* Exercise description: Range to copy from the entries below: the line containing "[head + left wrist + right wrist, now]" through the line containing "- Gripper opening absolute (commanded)", inclusive. Retype only those lines, exactly, without any images.

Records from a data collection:
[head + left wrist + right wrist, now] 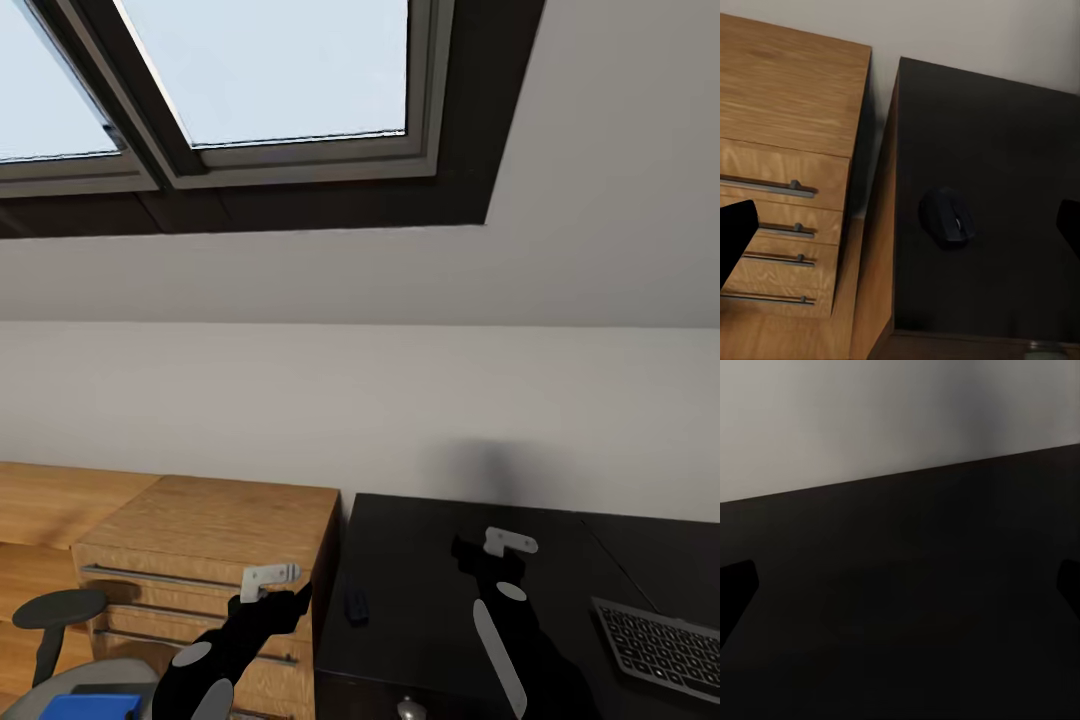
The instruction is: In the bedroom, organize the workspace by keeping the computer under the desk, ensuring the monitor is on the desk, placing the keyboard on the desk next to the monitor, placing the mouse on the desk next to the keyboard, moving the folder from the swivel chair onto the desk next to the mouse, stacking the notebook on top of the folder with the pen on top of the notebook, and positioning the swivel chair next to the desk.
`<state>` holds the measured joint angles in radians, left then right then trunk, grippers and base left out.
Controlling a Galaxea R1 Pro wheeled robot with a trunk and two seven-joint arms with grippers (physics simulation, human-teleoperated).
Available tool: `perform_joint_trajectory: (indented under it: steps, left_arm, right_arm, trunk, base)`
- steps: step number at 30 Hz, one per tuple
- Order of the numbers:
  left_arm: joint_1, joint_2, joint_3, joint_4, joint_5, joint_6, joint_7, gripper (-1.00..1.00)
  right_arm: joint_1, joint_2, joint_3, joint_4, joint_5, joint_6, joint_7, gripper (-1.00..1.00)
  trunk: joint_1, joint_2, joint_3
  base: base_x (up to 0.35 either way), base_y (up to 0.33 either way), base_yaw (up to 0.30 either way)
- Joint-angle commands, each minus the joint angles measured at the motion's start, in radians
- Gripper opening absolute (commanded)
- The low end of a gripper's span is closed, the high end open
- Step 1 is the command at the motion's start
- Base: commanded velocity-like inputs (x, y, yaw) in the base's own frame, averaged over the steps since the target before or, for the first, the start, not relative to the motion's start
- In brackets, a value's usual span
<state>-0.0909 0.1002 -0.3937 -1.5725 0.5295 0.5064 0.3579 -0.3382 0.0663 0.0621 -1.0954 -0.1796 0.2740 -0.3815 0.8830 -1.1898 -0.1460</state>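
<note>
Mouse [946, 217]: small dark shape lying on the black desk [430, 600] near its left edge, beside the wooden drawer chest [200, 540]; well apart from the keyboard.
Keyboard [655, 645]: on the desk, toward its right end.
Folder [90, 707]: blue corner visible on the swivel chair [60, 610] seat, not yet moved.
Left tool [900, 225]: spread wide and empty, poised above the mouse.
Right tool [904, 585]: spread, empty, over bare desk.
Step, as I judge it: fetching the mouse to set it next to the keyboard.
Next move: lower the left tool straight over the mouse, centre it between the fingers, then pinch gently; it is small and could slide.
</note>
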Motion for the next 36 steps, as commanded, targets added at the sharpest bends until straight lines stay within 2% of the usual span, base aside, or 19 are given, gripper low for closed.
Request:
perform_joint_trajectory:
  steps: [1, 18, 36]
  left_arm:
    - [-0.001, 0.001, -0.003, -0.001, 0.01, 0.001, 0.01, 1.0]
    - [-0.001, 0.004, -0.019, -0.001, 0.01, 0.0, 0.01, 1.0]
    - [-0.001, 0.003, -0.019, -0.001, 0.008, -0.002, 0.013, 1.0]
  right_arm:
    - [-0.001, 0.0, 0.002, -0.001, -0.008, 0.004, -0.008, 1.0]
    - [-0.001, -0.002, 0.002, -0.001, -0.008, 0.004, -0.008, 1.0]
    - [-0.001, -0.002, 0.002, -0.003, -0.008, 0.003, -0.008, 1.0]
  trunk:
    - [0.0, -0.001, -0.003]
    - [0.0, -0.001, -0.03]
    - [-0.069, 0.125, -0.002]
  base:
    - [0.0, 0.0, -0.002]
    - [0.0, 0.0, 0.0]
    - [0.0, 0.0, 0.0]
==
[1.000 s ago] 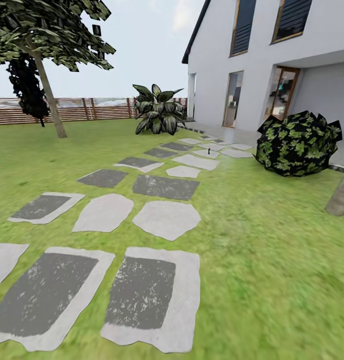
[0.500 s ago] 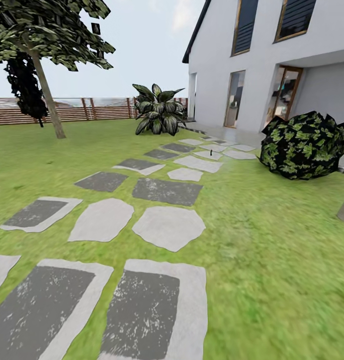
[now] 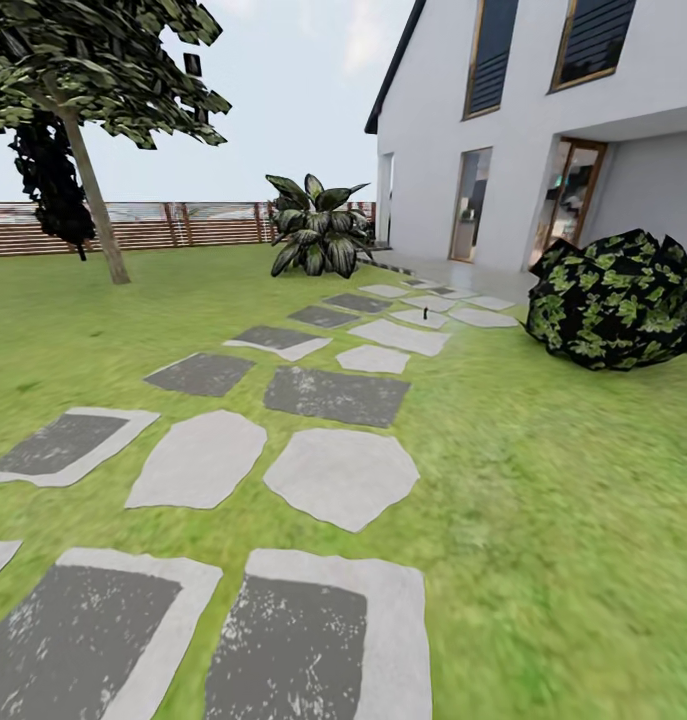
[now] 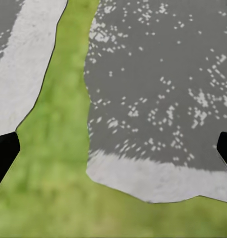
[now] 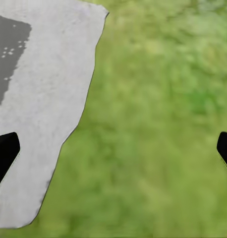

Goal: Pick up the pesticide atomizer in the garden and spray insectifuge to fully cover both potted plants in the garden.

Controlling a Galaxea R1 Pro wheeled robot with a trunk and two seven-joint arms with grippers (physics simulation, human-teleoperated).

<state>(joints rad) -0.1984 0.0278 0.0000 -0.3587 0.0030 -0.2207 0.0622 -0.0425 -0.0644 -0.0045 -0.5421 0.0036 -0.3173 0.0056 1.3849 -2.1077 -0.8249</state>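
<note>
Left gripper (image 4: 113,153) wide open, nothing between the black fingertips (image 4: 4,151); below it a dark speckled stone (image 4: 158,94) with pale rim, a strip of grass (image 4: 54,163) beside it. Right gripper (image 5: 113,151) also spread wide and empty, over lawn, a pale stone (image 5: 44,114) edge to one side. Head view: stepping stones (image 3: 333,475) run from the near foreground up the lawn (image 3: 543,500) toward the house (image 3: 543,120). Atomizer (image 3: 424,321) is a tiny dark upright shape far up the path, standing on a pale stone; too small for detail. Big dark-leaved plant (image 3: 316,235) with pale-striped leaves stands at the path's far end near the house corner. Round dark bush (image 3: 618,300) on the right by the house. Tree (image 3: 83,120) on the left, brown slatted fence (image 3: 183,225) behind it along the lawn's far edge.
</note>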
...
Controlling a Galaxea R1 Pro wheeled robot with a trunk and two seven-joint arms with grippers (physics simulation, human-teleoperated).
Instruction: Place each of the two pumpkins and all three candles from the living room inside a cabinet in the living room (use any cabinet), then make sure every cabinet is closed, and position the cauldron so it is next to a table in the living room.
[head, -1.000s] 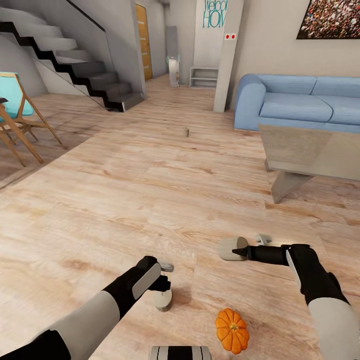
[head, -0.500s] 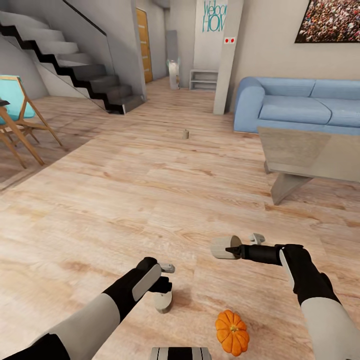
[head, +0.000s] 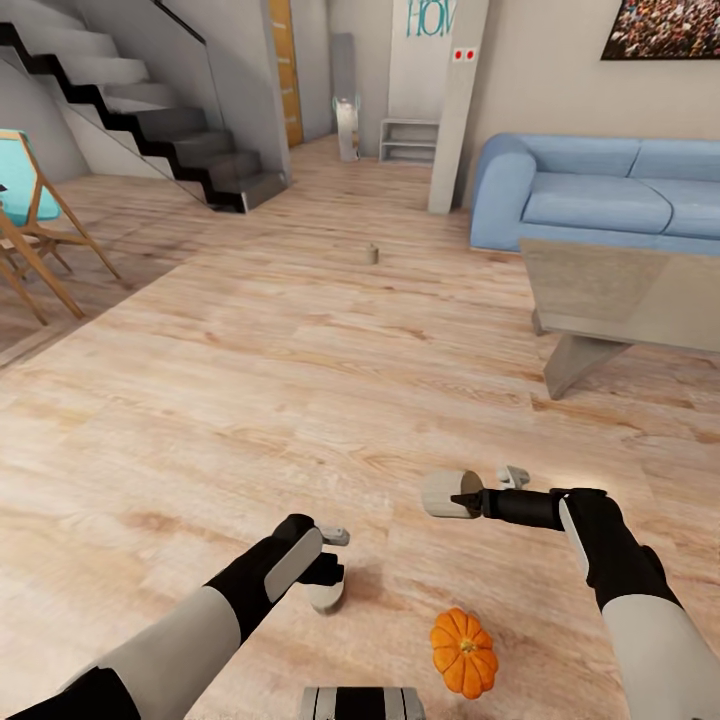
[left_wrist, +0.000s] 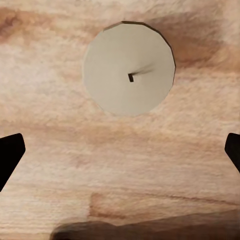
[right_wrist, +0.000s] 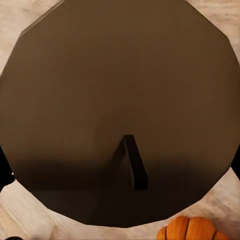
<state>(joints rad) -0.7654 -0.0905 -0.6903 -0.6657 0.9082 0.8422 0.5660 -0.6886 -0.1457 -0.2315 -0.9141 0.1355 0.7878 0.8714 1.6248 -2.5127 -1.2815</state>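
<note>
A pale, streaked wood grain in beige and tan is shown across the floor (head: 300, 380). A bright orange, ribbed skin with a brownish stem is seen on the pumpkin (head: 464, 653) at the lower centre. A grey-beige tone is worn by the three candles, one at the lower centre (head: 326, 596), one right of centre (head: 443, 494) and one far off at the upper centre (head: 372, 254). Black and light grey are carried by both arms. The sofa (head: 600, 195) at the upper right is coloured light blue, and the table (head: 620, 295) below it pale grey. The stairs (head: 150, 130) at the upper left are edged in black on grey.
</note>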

* Solution to the exercise:
[head + left wrist + right wrist, now] 
The instruction is: In the bedroom, organize the workspace by keeping the computer under the desk, ensuring the monitor is on the desk, placing the keyboard on the desk next to the monitor, placing the mouse on the desk next to the keyboard, moving the folder from the swivel chair onto the desk next to the mouse, stacking the notebook on top of the folder with the pen on top of the notebook, and positioning the swivel chair next to the desk.
`<state>` holds the measured joint angles in radians, left then right then trunk, grippers and base left out.
Controlling a Galaxea R1 Pro wheeled robot with a trunk and two seven-joint arms with grippers (physics simulation, human-teleoperated).
Available tool: `perform_joint_trajectory: (indented under it: steps, left_arm, right_arm, trunk, base)`
- steps: step number at 30 Hz, one per tuple
- Order of the numbers:
  left_arm: joint_1, joint_2, joint_3, joint_4, joint_5, joint_6, joint_7, gripper (-1.00..1.00)
  right_arm: joint_1, joint_2, joint_3, joint_4, joint_5, joint_6, joint_7, gripper (-1.00..1.00)
  trunk: joint_1, joint_2, joint_3
  base: base_x (up to 0.35 either way), base_y (up to 0.33 either way), base_yaw (up to 0.30 either way)
- Joint-angle commands, each minus the joint angles measured at the motion's start, in radians
- Gripper opening absolute (commanded)

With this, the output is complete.